* **EXERCISE DETAILS**
Look through the entries below and extract exactly the lines from the one containing "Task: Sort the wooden" through the one containing "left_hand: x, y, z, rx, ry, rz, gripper", ends included.

* **INFORMATION**
# # # #

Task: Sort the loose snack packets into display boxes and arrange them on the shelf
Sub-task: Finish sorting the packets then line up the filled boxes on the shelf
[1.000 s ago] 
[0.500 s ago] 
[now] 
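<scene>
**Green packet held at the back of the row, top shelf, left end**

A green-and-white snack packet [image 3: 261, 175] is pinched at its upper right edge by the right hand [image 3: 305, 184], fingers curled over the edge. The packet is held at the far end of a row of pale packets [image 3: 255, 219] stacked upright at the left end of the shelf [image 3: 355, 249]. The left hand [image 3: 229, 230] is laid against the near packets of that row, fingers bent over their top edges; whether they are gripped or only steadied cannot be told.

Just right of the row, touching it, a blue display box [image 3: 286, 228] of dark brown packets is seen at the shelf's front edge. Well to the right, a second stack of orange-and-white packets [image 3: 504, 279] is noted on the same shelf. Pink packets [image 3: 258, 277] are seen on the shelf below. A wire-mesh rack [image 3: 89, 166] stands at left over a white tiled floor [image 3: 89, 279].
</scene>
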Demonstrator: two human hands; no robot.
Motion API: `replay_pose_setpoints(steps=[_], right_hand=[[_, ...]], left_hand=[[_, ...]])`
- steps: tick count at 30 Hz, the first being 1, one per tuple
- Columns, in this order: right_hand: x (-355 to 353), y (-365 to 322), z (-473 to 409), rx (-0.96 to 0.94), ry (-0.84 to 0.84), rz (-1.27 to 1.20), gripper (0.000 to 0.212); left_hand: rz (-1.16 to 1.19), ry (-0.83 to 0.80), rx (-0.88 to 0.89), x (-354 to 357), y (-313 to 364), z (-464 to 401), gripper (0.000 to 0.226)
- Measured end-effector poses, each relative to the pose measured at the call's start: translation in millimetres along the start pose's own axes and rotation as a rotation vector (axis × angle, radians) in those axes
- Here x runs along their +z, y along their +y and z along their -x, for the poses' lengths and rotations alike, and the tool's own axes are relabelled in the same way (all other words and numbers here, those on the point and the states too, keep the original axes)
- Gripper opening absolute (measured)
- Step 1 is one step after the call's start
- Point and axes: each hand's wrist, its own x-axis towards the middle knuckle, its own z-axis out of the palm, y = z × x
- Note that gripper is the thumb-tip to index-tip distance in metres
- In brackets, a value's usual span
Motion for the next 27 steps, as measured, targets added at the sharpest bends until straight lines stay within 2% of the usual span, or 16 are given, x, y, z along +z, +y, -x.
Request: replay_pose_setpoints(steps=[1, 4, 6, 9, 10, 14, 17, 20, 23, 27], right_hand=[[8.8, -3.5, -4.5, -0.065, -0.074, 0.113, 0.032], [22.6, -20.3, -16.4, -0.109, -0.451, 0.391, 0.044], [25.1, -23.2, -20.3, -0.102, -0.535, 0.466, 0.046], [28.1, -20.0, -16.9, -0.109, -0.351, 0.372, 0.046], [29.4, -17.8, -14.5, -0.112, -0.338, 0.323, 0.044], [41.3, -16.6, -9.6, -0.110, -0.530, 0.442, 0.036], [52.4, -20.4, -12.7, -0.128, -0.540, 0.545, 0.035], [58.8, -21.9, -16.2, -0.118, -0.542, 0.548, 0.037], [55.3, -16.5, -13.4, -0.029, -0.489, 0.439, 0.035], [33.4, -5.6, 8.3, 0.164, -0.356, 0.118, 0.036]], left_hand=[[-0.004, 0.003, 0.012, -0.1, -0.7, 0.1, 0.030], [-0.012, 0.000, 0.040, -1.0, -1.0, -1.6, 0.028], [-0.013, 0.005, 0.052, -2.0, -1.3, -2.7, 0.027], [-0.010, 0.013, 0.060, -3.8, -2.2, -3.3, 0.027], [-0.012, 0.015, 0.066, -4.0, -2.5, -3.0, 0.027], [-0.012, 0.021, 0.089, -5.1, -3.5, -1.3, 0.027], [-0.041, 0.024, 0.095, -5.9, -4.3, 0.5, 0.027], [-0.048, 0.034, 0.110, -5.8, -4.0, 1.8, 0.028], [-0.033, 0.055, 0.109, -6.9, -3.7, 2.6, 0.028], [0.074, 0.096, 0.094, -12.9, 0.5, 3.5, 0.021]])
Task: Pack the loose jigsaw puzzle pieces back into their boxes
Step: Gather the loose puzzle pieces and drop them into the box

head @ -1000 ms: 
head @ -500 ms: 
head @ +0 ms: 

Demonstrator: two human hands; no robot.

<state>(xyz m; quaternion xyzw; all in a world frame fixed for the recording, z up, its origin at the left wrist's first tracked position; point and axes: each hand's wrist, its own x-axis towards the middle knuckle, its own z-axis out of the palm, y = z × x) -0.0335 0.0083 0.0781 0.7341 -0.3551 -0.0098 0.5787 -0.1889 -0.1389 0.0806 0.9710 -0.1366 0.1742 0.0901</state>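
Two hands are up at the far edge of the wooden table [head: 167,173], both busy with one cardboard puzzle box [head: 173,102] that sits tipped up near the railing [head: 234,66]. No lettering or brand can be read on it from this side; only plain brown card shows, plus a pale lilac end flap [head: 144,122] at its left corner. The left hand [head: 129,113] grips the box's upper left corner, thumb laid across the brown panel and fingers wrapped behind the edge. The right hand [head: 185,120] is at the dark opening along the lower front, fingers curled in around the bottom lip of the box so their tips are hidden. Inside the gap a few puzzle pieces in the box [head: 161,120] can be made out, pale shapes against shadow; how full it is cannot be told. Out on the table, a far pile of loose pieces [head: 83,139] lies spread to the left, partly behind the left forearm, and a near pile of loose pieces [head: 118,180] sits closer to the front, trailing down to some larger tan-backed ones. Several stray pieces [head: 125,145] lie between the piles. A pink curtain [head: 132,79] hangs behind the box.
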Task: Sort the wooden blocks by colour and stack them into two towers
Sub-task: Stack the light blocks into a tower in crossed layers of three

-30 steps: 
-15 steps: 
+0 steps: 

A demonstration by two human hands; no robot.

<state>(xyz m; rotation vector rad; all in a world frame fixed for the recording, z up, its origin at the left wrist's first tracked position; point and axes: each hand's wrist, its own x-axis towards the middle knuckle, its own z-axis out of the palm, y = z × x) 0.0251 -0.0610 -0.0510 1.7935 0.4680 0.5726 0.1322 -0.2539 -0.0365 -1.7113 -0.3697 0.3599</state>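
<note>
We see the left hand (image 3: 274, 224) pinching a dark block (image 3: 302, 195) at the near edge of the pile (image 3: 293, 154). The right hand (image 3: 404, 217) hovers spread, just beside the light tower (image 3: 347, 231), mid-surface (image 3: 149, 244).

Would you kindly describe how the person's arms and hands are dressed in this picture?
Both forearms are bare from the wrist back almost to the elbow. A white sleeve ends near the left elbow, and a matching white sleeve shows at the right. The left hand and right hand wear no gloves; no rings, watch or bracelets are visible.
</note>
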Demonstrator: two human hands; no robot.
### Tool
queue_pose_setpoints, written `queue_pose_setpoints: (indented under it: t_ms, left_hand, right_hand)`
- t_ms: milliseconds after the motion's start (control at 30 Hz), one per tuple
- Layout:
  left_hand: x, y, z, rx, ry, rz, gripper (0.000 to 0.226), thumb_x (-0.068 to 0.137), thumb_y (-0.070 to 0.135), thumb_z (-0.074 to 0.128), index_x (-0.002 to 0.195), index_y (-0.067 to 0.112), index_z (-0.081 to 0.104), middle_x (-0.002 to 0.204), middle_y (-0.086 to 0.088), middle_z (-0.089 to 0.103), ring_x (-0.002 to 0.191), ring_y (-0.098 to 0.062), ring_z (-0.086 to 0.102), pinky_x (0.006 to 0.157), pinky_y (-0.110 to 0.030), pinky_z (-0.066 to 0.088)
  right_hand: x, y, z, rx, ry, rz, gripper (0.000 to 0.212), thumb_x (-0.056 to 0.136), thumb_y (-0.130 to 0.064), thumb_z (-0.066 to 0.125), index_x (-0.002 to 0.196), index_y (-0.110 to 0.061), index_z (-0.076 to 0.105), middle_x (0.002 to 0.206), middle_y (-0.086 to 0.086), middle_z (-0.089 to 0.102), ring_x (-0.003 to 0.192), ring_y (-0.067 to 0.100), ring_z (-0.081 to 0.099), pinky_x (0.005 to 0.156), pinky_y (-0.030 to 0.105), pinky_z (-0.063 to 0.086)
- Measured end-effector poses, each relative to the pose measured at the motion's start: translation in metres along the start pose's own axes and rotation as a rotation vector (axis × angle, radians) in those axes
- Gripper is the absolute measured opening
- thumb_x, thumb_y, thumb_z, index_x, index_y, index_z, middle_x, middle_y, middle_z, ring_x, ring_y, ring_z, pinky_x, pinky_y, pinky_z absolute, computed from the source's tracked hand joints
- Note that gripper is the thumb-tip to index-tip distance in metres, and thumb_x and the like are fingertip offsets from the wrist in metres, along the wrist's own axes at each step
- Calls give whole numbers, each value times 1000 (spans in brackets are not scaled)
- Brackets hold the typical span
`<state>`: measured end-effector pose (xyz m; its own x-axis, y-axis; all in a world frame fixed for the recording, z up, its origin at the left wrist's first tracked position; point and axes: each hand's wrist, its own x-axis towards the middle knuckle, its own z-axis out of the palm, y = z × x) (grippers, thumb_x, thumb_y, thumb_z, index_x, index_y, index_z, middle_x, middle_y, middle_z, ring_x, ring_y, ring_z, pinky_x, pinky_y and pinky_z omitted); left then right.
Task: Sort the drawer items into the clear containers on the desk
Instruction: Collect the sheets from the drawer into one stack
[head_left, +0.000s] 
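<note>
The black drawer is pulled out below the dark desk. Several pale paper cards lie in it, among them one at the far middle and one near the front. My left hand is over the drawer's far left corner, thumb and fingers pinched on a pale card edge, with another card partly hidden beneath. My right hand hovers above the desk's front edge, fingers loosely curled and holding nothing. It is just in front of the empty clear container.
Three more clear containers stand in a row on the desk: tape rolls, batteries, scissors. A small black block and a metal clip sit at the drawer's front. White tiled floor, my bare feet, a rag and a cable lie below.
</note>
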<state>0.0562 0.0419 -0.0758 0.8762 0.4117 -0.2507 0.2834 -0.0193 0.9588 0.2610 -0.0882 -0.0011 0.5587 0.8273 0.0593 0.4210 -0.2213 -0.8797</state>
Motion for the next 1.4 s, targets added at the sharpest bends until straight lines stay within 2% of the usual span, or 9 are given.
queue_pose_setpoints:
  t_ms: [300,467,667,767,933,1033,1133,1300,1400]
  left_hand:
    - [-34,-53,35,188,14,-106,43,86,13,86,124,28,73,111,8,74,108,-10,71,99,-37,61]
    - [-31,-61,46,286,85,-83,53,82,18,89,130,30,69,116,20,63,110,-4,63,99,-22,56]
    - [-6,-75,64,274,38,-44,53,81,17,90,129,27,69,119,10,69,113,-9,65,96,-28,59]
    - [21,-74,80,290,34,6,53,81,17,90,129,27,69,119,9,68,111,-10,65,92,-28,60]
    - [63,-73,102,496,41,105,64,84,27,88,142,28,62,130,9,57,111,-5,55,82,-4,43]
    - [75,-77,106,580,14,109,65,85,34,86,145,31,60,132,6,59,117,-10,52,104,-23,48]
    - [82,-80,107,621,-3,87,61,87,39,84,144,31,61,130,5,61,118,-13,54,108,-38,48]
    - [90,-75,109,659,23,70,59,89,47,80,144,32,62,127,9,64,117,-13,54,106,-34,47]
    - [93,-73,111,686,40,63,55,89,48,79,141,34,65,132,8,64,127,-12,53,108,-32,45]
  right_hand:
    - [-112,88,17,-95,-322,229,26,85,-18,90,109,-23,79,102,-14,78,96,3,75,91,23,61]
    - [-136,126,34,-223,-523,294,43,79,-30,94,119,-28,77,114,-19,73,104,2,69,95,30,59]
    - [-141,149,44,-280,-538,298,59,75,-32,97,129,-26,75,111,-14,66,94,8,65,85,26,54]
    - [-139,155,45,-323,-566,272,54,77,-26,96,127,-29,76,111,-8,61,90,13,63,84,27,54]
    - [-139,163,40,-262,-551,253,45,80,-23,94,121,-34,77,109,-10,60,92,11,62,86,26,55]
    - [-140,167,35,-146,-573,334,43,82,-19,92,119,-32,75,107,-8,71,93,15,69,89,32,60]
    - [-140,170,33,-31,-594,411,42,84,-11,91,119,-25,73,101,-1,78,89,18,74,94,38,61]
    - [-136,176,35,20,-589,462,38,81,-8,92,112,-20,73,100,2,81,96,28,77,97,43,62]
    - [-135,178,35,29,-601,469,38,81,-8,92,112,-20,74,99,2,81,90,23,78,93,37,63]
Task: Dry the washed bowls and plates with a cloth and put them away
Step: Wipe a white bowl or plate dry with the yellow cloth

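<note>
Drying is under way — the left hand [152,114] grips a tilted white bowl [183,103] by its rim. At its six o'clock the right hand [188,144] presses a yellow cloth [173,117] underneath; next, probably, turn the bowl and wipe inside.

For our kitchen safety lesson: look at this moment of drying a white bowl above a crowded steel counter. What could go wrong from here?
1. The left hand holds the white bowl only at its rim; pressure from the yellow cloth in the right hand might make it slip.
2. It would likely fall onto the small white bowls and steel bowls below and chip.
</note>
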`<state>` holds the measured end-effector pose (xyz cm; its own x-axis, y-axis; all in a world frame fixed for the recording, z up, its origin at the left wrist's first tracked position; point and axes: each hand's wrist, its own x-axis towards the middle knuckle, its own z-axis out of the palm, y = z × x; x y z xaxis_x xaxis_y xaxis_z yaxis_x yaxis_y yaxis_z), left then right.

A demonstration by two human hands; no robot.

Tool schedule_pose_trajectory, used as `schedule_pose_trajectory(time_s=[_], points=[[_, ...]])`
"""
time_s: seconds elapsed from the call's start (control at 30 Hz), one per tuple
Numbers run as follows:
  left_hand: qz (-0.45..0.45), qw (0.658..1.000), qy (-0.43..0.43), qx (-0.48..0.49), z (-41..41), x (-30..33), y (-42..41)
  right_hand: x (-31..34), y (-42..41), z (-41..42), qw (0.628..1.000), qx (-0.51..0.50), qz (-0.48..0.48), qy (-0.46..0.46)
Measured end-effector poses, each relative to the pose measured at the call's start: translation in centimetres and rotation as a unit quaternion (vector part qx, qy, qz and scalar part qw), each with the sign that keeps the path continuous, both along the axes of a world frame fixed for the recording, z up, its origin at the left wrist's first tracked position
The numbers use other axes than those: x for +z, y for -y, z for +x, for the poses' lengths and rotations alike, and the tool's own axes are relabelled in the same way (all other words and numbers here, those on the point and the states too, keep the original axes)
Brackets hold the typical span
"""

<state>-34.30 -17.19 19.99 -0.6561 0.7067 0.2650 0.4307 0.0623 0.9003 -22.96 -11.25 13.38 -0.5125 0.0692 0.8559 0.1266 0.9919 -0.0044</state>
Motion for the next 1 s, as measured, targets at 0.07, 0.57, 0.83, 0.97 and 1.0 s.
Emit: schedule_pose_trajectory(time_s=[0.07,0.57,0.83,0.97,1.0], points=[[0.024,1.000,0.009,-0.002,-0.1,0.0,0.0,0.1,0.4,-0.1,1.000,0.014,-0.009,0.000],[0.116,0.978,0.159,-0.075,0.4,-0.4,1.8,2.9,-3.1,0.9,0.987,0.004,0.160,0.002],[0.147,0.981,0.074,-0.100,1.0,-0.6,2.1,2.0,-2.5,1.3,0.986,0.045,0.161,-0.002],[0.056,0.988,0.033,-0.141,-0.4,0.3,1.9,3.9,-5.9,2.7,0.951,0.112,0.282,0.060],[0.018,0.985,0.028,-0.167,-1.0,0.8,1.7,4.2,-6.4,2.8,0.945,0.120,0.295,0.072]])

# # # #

* **RESPONSE**
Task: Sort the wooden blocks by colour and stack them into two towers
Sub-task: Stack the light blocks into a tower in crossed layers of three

-30 steps: 
-15 steps: 
+0 steps: 

A demonstration by two human hands; no robot.

<state>(xyz m; rotation vector rad; all in a world frame fixed for the recording, z up, its origin at the left wrist's first tracked position; point and axes: each hand's wrist, its own x-axis towards the middle knuckle, its own z-axis out of the palm, y = z × x) 0.0251 -0.0610 -0.0510 1.7935 0.4680 0.5726 0.1322 -0.2539 -0.0365 -1.7113 -0.3697 0.3599</state>
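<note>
We see the left hand (image 3: 274, 224) pinching a dark block (image 3: 302, 195) at the near edge of the pile (image 3: 293, 154). The right hand (image 3: 404, 217) hovers spread, just beside the light tower (image 3: 347, 231), mid-surface (image 3: 149, 244).

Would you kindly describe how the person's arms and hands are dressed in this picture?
Both forearms are bare from the wrist back almost to the elbow. A white sleeve ends near the left elbow, and a matching white sleeve shows at the right. The left hand and right hand wear no gloves; no rings, watch or bracelets are visible.
</note>
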Demonstrator: two human hands; no robot.
### Tool
queue_pose_setpoints, written `queue_pose_setpoints: (indented under it: t_ms, left_hand, right_hand)`
- t_ms: milliseconds after the motion's start (control at 30 Hz), one per tuple
- Layout:
  left_hand: x, y, z, rx, ry, rz, gripper (0.000 to 0.226), thumb_x (-0.068 to 0.137), thumb_y (-0.070 to 0.135), thumb_z (-0.074 to 0.128), index_x (-0.002 to 0.195), index_y (-0.067 to 0.112), index_z (-0.081 to 0.104), middle_x (-0.002 to 0.204), middle_y (-0.086 to 0.088), middle_z (-0.089 to 0.103), ring_x (-0.002 to 0.191), ring_y (-0.098 to 0.062), ring_z (-0.086 to 0.102), pinky_x (0.006 to 0.157), pinky_y (-0.110 to 0.030), pinky_z (-0.066 to 0.088)

This exercise has been fully answered.